Please restate, exactly as written, the lines running from the beginning of the material through the line that has "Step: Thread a" in it.

━━━━━━━━

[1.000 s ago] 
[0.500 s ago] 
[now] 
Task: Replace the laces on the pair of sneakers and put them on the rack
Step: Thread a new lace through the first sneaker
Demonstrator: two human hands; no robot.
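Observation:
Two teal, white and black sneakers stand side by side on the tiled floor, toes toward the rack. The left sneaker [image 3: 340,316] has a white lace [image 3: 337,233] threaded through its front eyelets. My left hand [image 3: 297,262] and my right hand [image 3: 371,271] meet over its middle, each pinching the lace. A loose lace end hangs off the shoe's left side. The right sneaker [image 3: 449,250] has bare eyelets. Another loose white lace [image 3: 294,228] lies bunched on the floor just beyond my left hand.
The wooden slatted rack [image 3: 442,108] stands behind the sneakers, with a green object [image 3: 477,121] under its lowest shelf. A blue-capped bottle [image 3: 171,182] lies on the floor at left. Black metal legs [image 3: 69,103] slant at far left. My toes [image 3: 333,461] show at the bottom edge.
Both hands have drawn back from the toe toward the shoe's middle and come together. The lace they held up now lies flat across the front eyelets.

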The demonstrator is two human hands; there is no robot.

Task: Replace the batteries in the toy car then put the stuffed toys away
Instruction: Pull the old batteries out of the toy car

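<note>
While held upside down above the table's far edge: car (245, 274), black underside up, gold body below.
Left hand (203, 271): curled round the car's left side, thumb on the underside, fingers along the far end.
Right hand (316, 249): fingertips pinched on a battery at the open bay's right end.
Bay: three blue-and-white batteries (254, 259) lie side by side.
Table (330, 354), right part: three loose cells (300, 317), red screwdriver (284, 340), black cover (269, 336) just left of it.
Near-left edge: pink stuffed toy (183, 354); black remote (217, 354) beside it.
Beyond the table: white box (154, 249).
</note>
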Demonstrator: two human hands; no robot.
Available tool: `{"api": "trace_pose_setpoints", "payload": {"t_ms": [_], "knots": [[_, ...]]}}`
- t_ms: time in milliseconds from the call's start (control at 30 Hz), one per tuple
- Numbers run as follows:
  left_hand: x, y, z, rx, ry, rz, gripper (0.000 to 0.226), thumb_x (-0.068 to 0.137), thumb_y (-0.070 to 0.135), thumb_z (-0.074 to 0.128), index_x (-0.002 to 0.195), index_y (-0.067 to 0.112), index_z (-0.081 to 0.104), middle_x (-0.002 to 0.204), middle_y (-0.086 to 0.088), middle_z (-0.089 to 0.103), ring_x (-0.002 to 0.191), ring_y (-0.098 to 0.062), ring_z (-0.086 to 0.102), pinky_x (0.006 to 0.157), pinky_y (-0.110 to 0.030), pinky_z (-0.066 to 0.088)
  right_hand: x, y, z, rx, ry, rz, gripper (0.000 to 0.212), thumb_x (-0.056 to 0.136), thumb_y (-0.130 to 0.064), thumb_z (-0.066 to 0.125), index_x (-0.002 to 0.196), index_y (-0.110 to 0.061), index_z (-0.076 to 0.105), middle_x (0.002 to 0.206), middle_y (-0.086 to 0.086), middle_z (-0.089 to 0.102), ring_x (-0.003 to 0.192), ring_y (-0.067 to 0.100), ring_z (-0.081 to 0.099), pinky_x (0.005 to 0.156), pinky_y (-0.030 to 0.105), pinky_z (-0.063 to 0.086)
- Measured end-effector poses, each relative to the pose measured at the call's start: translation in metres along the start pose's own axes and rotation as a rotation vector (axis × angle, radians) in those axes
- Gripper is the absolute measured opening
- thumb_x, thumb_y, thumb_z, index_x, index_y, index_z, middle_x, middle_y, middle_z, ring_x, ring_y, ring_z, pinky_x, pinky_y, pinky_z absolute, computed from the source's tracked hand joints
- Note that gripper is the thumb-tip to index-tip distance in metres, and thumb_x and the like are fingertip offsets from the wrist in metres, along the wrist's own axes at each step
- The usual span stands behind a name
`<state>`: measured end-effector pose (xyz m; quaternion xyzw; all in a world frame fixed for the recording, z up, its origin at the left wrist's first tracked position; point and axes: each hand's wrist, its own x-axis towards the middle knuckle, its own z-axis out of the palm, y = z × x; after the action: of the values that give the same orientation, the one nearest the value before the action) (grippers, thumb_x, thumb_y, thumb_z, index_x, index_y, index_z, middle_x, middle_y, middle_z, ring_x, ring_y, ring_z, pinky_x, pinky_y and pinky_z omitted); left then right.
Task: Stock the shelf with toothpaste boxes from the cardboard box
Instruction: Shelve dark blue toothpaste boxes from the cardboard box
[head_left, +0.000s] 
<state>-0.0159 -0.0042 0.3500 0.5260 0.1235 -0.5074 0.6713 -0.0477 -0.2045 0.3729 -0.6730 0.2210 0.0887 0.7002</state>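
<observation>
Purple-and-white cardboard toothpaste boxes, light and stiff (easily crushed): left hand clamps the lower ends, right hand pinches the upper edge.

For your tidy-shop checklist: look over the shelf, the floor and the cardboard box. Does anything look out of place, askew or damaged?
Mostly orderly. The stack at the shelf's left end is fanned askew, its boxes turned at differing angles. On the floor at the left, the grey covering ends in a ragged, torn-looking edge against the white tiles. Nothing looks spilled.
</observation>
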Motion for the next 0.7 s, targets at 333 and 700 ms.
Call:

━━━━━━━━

▶ [Result of the task]:
[1.000 s ago] 
[0.500 s ago] 
[now] 
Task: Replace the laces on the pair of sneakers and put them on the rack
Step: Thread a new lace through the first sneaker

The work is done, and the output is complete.